• _REQUIRED ACTION_:
Below is some data. Retype exactly the lines starting at the one with "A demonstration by" and ending at the one with "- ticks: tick".

==*==

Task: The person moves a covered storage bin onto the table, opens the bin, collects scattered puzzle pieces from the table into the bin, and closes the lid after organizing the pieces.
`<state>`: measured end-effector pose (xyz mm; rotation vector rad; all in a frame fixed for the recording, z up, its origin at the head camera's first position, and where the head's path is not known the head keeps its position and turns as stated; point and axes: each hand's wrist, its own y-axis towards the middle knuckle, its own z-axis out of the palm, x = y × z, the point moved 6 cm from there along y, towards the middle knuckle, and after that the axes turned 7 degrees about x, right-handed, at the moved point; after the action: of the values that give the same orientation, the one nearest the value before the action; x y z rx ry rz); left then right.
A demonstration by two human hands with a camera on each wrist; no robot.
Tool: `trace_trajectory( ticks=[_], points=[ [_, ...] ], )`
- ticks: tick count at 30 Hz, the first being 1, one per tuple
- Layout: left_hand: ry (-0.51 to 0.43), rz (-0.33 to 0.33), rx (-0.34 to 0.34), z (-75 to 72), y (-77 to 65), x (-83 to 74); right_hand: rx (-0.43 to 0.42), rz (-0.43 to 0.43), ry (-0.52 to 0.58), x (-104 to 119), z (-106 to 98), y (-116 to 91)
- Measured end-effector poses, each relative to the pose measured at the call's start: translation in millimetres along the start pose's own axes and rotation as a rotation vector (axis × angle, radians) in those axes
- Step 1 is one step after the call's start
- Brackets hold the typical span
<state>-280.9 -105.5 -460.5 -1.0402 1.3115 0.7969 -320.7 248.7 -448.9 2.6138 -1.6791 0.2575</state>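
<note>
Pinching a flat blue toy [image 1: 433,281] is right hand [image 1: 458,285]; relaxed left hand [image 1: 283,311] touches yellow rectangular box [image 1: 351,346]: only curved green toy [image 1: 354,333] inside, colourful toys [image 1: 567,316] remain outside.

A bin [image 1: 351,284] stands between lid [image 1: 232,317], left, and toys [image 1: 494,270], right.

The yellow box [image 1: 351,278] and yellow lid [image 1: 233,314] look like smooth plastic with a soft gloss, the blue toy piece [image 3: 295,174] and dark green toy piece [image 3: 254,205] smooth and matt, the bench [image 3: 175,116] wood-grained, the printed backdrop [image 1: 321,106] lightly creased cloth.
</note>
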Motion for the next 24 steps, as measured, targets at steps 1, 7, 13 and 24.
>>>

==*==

• _RESPONSE TO THIS EXERCISE_:
A demonstration by two human hands with a camera on each wrist; no robot.
Tool: `trace_trajectory( ticks=[_], points=[ [_, ...] ], )`
- ticks: tick count at 30 Hz, the first being 1, one per tuple

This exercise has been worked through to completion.